Sometimes, you have a simple Python script that iteratively performs a lot of similar tasks. Think of a script, for example, that post-processes a large number of raw files, where each execution can happen independently. These scripts can be easily parallized with Slurm arrays.
Submitting a job as a Slurm array is like asking Slurm to run a for-loop. You will have access to an extra environment variable, the $SLURM_ARRAY_TASK_ID
, which is the iteration variable of your loop.
Content of this article:
Simple sequential for-loop with sbatch script
Let’s look at a sequential example first.

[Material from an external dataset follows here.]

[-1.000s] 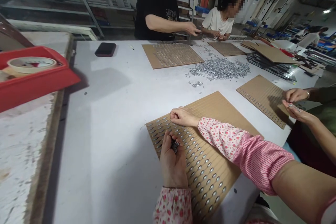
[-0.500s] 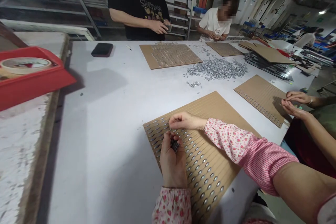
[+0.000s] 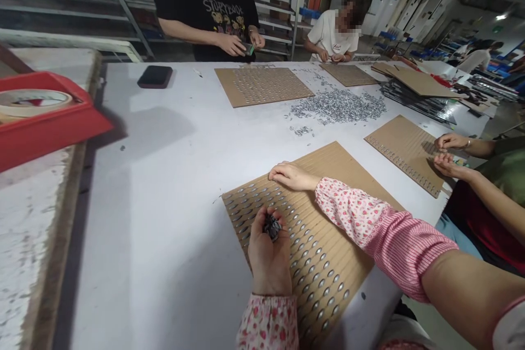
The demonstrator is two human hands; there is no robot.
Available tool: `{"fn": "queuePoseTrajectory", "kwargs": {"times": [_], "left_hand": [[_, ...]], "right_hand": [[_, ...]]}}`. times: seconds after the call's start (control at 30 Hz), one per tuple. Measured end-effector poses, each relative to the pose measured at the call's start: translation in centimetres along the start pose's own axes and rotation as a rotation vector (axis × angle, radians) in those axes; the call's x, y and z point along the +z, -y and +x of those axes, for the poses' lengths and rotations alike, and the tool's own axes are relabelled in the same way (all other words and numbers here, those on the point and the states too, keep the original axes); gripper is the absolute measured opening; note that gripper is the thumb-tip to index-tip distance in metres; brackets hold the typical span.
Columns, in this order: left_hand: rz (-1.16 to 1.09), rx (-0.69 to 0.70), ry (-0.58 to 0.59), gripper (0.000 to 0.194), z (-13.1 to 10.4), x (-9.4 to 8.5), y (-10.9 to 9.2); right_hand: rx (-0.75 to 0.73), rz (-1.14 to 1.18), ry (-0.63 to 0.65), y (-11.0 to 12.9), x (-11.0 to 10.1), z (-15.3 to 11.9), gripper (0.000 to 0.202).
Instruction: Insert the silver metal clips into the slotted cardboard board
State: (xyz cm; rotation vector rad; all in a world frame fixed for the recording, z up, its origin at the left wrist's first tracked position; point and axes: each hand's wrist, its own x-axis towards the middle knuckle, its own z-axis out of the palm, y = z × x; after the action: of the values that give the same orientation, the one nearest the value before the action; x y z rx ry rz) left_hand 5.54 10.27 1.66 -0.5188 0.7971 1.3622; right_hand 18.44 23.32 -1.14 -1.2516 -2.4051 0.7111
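My left hand (image 3: 268,260) is cupped palm up around a small heap of dark silver oval pieces (image 3: 271,227). It is above a brown cardboard sheet (image 3: 334,167) marked with parallel lines. Rows of silver leaf-shaped pieces (image 3: 321,257) lie spaced out on the sheet's left and near parts. Near the sheet's far left edge, my right hand (image 3: 293,176) is low over the cardboard with thumb and fingers pinched together. Whatever sits between those fingertips is hidden. Patterned sleeves cover both forearms.
A large pile of loose silver pieces (image 3: 338,106) lies mid-table. Other part-filled cardboard sheets (image 3: 404,145) lie beyond and to the right. Co-workers' hands (image 3: 449,156) are at the right and far side. A black box (image 3: 155,76) and a red tray (image 3: 53,134) are left.
My right hand has moved away from my left, up to the sheet's far edge. The pieces in my left palm are now more exposed. The view has shifted slightly.
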Motion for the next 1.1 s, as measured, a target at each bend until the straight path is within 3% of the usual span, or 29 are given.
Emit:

Assume you have the following simple Python script, which processes a bunch of files.
## process.py
FILES = [
"data_01.nc",
"data_02.nc",
"data_03.nc",
"data_04.nc",
]
# Pythonic for-loop
for f in FILES:
process(f)
# Alternative for-loop, more common in C-style languages
for i in range(len(FILES)):
process(FILES[i])
We can run this script by creating a simple accompanying Slurm job script.
## process.job.sh
#SBATCH --job-name=processing
#SBATCH --ntasks=8
#SBATCH --mem-per-cpu=4000
# Run the script
python process.py
Finally, the job is submitted with sbatch process.job.sh
.
The disadvantage of this method is that we do not utilize the fact that each loop execution is independent of the previous one or the one after. In other words, all files could be processed in parallel by running the Python script multiple times. This is where Slurm can help.
Making Slurm run the loop
We can easily convert such a script to a Slurm array by moving the for-loop “outside of the script”. First, our script needs to take command line arguments, so we can iterate from the outside:
## process.py
import argparse
FILES = [
"data_01.nc",
"data_02.nc",
"data_03.nc",
"data_04.nc",
]
# Parse arguments
parser = argparse.ArgumentParser()
parser.add_argument("i", help="Number of file in FILES to process")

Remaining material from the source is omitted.